**Task instructions**
Show the lines of the material that contain the word "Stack".

*** Opening Information provided ***

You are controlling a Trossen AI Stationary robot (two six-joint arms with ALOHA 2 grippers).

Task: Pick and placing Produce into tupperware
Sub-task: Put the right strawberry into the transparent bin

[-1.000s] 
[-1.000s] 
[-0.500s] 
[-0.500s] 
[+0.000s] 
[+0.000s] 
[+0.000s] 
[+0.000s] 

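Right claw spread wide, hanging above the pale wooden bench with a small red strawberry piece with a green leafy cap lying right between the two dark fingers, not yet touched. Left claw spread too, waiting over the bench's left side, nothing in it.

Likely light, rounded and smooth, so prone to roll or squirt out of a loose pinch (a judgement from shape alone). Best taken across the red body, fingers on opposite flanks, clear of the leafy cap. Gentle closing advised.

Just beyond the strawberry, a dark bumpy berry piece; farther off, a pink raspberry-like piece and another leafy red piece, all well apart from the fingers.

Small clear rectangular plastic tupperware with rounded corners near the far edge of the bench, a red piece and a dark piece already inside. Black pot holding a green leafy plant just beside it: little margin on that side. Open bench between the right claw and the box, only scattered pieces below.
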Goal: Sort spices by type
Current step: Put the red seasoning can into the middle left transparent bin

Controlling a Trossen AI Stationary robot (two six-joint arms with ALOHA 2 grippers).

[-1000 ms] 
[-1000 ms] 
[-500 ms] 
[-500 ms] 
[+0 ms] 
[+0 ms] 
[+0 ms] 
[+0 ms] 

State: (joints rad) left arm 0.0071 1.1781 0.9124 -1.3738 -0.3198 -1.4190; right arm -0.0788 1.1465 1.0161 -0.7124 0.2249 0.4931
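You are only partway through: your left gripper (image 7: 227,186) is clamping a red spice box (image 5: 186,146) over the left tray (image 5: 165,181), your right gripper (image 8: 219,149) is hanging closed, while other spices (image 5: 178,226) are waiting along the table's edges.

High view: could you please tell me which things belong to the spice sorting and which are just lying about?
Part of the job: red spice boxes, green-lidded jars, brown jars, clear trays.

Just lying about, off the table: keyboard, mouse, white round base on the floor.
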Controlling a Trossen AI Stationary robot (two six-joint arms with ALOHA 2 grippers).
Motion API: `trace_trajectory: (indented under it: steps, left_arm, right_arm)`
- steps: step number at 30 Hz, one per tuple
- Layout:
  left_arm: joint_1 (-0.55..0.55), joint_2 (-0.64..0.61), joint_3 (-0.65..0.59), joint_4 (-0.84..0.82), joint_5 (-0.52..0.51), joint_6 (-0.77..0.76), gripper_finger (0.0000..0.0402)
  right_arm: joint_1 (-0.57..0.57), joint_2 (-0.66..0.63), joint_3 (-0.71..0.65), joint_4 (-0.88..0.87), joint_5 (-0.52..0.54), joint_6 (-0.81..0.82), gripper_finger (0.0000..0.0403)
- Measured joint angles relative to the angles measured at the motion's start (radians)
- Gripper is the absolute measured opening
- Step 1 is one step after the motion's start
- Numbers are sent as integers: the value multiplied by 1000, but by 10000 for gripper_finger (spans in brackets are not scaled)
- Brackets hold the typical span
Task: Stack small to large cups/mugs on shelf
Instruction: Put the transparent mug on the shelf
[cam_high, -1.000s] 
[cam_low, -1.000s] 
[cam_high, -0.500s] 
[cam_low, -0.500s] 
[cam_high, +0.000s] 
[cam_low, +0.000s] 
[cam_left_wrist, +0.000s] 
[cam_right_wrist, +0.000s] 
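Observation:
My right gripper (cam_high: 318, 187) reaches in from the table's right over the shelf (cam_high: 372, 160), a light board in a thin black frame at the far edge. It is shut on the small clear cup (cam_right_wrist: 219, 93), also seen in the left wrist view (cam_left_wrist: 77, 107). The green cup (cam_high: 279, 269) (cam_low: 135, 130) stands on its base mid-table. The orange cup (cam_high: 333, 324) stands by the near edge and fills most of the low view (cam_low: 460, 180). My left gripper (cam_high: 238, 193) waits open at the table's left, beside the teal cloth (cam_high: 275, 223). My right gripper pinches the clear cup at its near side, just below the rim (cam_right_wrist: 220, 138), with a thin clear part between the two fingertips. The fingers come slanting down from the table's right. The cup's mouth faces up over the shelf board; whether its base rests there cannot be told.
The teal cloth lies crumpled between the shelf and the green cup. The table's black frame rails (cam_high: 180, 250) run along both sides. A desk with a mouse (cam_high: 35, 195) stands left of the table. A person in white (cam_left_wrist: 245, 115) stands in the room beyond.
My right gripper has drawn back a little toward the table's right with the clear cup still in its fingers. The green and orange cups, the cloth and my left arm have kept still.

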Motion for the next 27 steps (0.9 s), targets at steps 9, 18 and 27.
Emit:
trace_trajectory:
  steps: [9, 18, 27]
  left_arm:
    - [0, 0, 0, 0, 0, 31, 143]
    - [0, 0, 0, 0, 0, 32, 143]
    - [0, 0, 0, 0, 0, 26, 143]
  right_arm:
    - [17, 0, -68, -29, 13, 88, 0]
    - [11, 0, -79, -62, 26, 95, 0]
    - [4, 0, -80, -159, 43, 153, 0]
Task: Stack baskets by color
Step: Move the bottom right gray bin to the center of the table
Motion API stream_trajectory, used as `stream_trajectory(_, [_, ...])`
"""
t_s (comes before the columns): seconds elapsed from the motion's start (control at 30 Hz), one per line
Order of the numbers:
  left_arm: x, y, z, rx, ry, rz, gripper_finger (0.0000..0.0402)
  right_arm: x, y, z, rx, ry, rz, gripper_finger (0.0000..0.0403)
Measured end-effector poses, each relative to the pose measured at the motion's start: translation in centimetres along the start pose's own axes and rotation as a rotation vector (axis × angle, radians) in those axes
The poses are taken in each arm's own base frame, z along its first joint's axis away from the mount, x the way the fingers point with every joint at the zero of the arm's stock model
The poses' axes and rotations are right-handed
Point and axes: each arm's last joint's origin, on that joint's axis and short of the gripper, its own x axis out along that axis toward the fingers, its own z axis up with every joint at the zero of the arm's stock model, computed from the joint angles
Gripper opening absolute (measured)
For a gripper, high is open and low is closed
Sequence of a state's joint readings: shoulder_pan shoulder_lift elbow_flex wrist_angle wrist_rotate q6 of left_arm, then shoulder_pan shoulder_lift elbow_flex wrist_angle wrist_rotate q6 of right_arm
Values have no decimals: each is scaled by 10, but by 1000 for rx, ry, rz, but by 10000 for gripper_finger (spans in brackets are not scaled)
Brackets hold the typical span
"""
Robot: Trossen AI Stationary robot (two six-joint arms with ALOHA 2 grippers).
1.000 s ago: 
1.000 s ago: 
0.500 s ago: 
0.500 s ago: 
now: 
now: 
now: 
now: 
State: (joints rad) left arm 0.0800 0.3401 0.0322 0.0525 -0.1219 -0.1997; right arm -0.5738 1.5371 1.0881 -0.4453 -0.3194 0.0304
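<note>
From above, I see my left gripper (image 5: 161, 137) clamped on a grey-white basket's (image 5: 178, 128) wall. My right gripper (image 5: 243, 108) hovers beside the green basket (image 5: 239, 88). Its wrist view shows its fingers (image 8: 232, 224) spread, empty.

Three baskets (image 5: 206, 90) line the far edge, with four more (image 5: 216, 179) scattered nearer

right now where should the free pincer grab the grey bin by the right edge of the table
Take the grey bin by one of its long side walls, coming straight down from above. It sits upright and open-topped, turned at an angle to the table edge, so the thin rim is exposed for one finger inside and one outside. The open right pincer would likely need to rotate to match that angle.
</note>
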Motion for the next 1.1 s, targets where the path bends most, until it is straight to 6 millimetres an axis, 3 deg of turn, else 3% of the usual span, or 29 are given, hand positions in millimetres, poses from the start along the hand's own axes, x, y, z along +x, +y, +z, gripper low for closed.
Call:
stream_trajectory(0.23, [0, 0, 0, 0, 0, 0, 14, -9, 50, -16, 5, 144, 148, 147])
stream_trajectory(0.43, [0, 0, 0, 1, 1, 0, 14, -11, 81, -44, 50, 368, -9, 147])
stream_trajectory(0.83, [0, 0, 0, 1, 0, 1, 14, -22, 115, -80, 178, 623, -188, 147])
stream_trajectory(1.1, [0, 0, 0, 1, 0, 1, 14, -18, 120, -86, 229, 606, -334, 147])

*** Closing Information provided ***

**Answer to this task**
Task: Stack small to large cups/mugs on shelf
Task: Stack baskets by color

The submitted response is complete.